Opposition erhöht Druck Zahlreiche Festnahmen bei landesweitem Streik im Sudan

Oppositionsgruppen im Sudan haben am Sonntag einen landesweiten Streik begonnen. Damit wollen sie Druck auf den militärischen Übergangsrat ausüben, die Macht an eine zivile Regierung zu übergeben. Foto: AP/dpa/dpa

Seit dem Sturz des Langzeitmachthabers Omar al-Baschir ringen Militär und Opposition im Sudan um die Macht. Gesprächsversuche sind bisher gescheitert. Jetzt versucht es die Opposition auf einem anderen Weg.

 

Khartum - Oppositionsgruppen im Sudan haben am Sonntag einen landesweiten Streik begonnen. Damit wollen sie Druck auf den militärischen Übergangsrat ausüben, die Macht an eine zivile Regierung zu übergeben.

Es gehe um eine "friedliche Form des Widerstandes", teilte das Gewerkschaftsbündnis SPA bei Twitter mit. Nur Ärzte und Pflegepersonal seien von dem Generalstreik ausgenommen, damit Kranke und Verletzte weiter behandelt werden könnten.

Sicherheitskräfte nahmen am Sonntag Dutzende Oppositionsanhänger fest. Flughafenmitarbeiter sowie Angestellte der sudanesischen Zentralbank seien abgeführt worden, sagten ihre Kollegen der Deutschen Presse-Agentur.

Der Streik folgt auf die mutmaßliche Festnahme zweier Oppositionsführer. Der Generalsekretär der Rebellengruppe SPLM-N, Ismail Jallab, und deren Sprecher, Mubarak Ardol, waren internationalen Medienberichten zufolge wenige Stunden nach einem Treffen mit dem äthiopischen Ministerpräsidenten Abiy Ahmed am Freitag festgenommen worden. Die Berichte, die auf ungenannten Quellen basierten, ließen sich zunächst nicht unabhängig verifizieren.
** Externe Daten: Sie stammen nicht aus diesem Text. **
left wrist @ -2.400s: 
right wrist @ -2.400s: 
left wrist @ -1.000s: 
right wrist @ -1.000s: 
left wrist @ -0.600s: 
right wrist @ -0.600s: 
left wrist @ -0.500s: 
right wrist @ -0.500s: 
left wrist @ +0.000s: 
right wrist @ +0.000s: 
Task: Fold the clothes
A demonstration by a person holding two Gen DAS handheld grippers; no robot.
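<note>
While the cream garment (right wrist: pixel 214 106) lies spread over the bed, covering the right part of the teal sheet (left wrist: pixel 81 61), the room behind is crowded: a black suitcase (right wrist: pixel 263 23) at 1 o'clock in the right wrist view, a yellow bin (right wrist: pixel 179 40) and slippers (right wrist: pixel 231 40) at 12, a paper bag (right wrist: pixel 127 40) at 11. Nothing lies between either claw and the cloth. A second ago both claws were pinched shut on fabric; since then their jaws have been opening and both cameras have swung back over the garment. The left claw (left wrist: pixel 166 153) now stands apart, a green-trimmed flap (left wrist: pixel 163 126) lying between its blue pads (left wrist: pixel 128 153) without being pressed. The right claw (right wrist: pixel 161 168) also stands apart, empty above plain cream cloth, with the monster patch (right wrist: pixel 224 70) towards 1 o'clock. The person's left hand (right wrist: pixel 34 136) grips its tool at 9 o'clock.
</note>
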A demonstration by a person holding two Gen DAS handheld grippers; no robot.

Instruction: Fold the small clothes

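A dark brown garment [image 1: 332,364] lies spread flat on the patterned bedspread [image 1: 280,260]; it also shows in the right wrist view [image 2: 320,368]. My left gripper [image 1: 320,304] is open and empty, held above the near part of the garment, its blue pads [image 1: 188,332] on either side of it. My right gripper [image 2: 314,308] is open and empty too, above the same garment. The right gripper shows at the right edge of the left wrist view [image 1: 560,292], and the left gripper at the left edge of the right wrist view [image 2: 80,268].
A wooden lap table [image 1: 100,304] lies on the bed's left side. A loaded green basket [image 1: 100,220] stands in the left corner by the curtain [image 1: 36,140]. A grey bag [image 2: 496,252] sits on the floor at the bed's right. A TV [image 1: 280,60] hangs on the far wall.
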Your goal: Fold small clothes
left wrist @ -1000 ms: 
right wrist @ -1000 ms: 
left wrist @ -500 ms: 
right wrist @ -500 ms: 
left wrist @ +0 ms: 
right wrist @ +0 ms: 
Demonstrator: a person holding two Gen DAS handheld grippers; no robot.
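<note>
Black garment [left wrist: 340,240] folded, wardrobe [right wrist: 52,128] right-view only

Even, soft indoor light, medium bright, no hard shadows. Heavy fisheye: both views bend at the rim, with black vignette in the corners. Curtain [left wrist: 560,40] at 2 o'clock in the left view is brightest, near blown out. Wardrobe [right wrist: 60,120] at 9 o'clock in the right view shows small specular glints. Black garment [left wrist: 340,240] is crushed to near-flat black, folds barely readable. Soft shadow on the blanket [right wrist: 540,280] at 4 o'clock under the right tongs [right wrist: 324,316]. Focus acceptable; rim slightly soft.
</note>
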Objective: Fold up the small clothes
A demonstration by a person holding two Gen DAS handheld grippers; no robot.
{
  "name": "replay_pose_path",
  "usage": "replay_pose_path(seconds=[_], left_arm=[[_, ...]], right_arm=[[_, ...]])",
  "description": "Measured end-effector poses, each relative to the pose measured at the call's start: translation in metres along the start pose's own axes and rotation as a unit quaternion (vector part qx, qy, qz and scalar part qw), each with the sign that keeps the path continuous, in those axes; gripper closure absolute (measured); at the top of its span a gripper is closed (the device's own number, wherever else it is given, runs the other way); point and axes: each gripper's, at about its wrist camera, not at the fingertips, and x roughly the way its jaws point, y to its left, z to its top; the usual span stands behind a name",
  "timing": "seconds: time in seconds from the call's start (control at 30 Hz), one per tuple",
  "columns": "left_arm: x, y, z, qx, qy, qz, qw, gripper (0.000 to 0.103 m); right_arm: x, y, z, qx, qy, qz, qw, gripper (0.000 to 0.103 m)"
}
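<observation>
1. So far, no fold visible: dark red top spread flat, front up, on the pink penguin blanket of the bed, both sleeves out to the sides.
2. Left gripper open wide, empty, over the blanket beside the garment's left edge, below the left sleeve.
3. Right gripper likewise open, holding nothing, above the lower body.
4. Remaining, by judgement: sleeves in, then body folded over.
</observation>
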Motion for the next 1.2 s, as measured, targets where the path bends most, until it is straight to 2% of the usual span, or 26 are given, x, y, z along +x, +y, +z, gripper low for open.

Abiy versucht, in der Krise im benachbarten Sudan zwischen der Militärführung und der Opposition zu vermitteln. Dazu hatte er sich am Freitag mit dem militärischen Übergangsrat sowie mit Mitgliedern des Oppositionsbündnisses FFC getroffen.

Sicherheitskräfte hatten am vergangenen Montag mit Gewalt eine wochenlange Sitzblockade in Khartum aufgelöst, die maßgeblich zum Sturz des Langzeitmachthabers Omar al-Baschir beigetragen hatte. Nach Angaben eines Ärzteverbandes wurden dabei mehr als 100 Menschen getötet und mehr als 500 verletzt. Das sudanesische Gesundheitsministerium gab die Zahl der Toten mit 61 an. Sicherheitskräfte gingen auch in den Tagen danach gegen Demonstranten vor.

Präsident Al-Baschir, der das Land drei Jahrzehnte lang mit harter Hand regiert hatte, war im April von den Streitkräften gestürzt worden. Dem Putsch waren monatelange Massenproteste vorausgegangen. Seitdem ringen das Militär und die Opposition um die Bildung einer Übergangsregierung.

Papst Franziskus nahm die Einwohner des Sudans am Sonntag in seine Gebete auf dem Petersplatz in Rom auf. "Die Nachrichten, die in diesen Tagen aus dem Sudan kommen, sind eine Quelle des Schmerzes und der Sorge. Lasst uns für diese Nation beten, dass die Gewalt aufhören möge und dass im Dialog das Gemeinwohl gesucht werde", sagte das Oberhaupt der Katholiken.